NEW YORK (Reuters) – Slower overall growth is the new normal for China, but the globe’s second largest economy still holds much promise for choosy foreign investors, according to U.S. portfolio manager Kera Van Valen, who helps manage over $17 billion in assets.
FILE PHOTO: Kera Van Valen, managing director and portfolio manager at Epoch Investment Partners, speaks during the Reuters Global Investment 2019 Outlook Summit, in New York, U.S., November 13, 2018. REUTERS/Brendan McDermid
Van Valen, a managing director at Epoch Investment Partners, uses a risks-minimizing methodology focused on dividends. She said on Wednesday that the world economy is expected to grow more modestly in 2019 than in recent years.
But, she said during an interview in the Reuters Global Markets Forum online chat room that the easing of economic expansion in China was no reason for her conservatively managed portfolios to avoid China exposure.
Following are excerpts:
Question: Your portfolios include Unilever and other companies you describe as global champions.

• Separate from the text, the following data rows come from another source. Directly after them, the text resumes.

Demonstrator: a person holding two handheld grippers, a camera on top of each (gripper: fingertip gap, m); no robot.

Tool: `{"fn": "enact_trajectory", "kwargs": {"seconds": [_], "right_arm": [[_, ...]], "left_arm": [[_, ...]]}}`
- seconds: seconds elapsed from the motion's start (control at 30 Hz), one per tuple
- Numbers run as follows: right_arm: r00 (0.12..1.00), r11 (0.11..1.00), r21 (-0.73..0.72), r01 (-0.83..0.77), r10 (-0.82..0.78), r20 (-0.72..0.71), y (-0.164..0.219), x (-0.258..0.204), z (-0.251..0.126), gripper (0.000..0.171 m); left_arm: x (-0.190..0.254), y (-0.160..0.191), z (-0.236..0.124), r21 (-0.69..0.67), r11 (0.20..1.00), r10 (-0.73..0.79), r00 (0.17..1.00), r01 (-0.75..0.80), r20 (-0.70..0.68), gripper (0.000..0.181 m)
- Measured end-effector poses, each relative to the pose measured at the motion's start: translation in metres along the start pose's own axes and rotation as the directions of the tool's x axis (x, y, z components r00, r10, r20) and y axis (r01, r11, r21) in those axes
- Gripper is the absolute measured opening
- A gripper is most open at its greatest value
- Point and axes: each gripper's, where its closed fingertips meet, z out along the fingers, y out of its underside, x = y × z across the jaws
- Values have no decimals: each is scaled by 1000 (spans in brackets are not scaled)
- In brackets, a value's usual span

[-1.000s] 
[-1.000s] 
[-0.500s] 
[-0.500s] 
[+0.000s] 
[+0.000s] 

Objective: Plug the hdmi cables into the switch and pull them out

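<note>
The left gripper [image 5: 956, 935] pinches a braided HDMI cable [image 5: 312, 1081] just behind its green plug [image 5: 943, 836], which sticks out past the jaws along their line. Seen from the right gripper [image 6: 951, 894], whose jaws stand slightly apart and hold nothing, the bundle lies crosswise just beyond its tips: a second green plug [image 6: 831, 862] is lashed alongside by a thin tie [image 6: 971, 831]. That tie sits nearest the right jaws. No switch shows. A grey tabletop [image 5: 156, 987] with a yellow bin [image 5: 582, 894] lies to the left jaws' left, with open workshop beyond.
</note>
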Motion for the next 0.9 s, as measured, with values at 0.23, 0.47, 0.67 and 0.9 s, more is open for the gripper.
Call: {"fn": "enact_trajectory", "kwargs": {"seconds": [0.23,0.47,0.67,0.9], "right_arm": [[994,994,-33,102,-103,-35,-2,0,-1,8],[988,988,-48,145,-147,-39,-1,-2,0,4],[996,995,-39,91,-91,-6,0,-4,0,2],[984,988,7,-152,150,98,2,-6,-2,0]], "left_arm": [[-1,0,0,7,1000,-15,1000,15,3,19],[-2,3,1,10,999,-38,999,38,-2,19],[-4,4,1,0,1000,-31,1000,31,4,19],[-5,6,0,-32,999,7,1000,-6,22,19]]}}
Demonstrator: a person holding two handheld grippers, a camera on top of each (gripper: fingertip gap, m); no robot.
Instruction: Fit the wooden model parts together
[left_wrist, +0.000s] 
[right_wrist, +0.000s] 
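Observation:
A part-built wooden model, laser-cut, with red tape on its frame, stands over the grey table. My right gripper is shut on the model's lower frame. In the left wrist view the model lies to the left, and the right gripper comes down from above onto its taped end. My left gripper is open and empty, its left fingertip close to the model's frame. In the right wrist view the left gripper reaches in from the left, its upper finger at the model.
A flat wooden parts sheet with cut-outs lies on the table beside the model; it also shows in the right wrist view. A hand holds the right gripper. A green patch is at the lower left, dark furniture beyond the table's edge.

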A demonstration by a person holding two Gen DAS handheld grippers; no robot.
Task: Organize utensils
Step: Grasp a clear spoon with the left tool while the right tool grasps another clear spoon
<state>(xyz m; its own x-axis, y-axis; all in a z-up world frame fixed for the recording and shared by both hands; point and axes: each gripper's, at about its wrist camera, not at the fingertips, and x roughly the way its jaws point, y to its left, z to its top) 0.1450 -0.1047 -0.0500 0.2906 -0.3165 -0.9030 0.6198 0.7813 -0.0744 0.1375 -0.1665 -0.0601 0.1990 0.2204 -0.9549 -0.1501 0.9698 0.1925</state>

Are you repositioning at all among those global champions because of their exposures to China?
Answer: China has been a great growth driver and remains a long-term opportunity for many global champions. Even before the (U.S.-China) trade tensions, the growth was something we had to monitor because of the competition within the market. We have not repositioned our portfolios, but do discuss the competitive environment with the companies in which we invest. We (follow) a low turnover strategy and take a long-term approach to investing.
Q: Does that mean you see the slowing in China as short-term?
A: Slowing growth is likely not a short-term event. But there is still growth, and there is still the emerging middle class. We do believe there is still room for growth, even if it is slower.
Q: What are you hearing about China from the companies you have spoken to?
A: I wouldn’t say there are China-specific worries; it is more the discussion about a highly competitive environment with strong local players as well. There are pockets of China that may be more of a threat to other industries; however, most of the indirect China exposure we have is because of the exposure to the growing middle class.
Q: Do you find many investments in the emerging markets that meet your tough requirements for dividends and share buybacks?
A: Emerging markets are part of our initial screening process; however, not many emerging market companies meet our criteria of sustainable cash flow generation and returning cash to shareholders consistently through dividends, share buybacks, and debt reduction.